WHAT YOU SHOULD DO:
Work through the data below and give the number of lines holding "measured", nothing more.

[Records drawn from a dataset]

***

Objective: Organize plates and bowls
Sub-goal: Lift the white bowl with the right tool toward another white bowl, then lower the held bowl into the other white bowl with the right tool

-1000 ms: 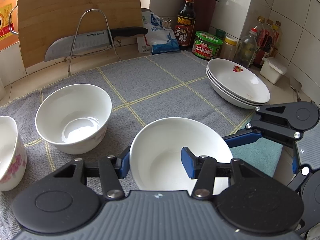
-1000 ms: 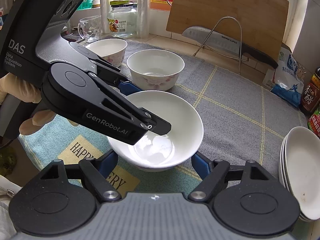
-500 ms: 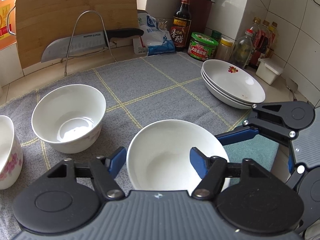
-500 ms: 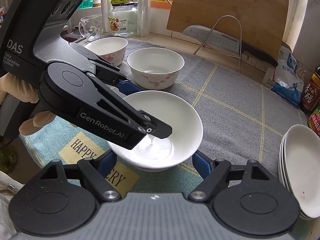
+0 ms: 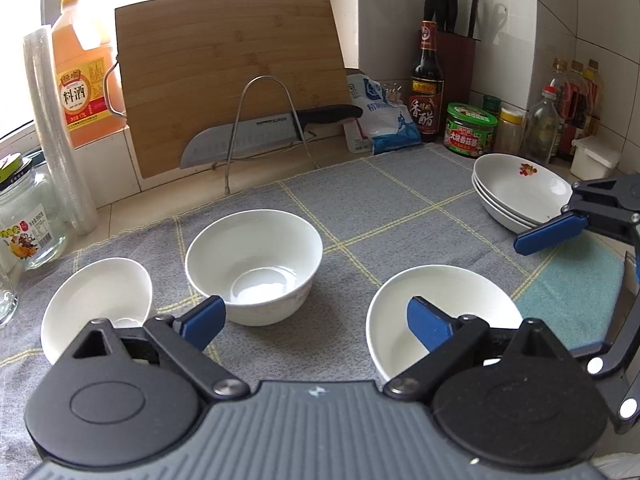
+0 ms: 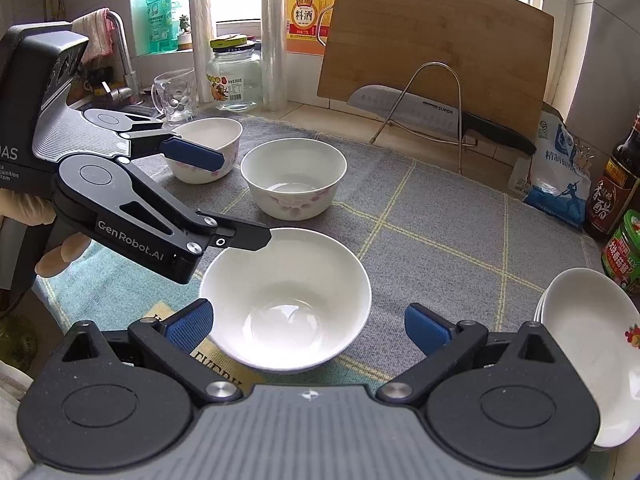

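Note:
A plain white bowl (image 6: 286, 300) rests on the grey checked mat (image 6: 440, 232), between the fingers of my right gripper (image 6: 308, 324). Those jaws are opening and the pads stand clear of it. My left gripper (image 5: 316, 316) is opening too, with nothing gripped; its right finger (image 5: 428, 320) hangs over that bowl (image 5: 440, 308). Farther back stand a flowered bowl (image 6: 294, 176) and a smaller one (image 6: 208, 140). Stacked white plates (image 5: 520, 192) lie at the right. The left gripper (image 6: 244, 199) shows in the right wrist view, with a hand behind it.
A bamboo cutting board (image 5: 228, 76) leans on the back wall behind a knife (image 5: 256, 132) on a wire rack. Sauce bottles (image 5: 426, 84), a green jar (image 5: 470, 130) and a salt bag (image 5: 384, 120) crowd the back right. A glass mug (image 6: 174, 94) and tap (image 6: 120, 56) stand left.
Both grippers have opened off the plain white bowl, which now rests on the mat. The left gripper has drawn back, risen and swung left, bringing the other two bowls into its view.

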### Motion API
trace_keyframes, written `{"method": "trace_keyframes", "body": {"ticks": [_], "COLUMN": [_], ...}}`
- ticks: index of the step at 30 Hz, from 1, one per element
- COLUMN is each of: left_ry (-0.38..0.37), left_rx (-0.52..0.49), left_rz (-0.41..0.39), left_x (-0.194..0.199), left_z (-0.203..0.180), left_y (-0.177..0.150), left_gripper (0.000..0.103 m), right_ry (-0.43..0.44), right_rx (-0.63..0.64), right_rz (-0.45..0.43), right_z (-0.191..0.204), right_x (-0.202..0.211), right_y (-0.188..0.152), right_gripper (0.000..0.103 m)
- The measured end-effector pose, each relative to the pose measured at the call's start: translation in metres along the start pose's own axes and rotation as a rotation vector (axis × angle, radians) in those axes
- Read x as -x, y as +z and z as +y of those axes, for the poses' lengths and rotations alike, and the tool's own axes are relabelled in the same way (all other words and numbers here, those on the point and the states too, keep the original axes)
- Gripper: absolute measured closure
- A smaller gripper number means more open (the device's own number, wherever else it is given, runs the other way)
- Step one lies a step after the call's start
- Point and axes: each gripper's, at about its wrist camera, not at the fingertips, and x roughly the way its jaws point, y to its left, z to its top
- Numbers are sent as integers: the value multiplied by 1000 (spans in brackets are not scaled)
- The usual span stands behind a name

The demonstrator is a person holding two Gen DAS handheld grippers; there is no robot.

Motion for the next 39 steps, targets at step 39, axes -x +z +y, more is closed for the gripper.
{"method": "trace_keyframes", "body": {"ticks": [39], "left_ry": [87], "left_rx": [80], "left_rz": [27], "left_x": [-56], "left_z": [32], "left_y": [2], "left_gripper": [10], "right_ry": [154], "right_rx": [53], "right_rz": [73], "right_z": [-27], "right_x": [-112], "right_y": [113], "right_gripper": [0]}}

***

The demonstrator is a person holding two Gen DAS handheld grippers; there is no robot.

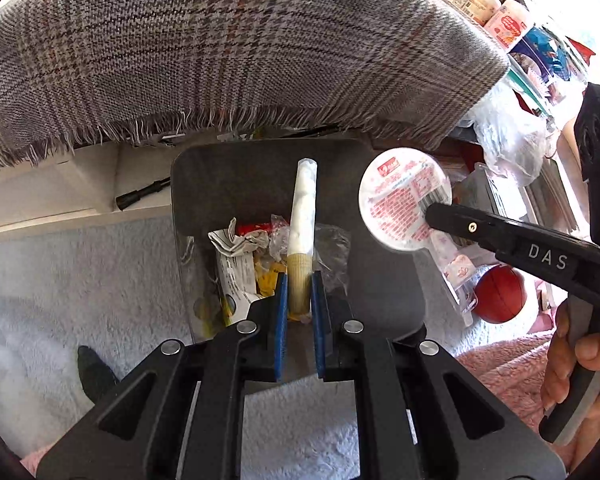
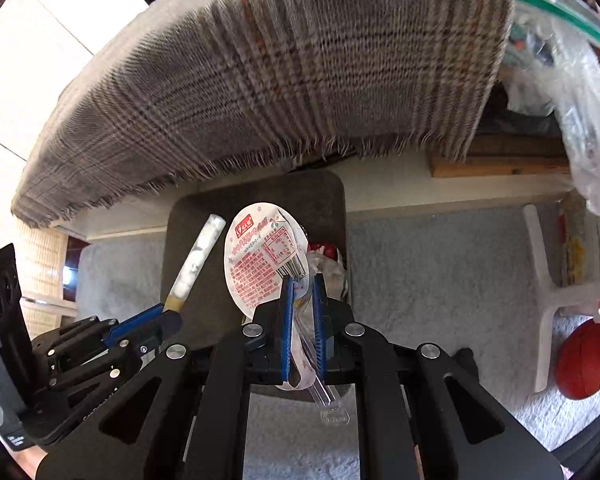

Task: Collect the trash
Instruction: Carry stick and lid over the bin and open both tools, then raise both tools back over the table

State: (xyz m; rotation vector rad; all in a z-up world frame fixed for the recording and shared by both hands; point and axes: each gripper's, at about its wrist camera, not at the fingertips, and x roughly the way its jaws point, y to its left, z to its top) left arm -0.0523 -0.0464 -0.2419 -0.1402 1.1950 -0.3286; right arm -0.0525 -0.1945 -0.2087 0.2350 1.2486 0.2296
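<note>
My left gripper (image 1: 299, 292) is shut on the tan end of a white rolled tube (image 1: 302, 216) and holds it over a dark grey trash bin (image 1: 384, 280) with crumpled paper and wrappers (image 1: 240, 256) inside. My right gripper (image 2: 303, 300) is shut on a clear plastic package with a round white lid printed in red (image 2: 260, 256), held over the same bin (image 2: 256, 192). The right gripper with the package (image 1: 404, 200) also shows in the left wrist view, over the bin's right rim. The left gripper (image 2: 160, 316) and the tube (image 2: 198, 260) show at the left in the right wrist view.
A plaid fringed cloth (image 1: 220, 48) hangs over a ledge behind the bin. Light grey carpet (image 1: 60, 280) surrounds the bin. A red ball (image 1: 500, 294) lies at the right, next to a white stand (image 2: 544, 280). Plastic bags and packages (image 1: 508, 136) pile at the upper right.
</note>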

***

ANSWER FOR THE TASK:
2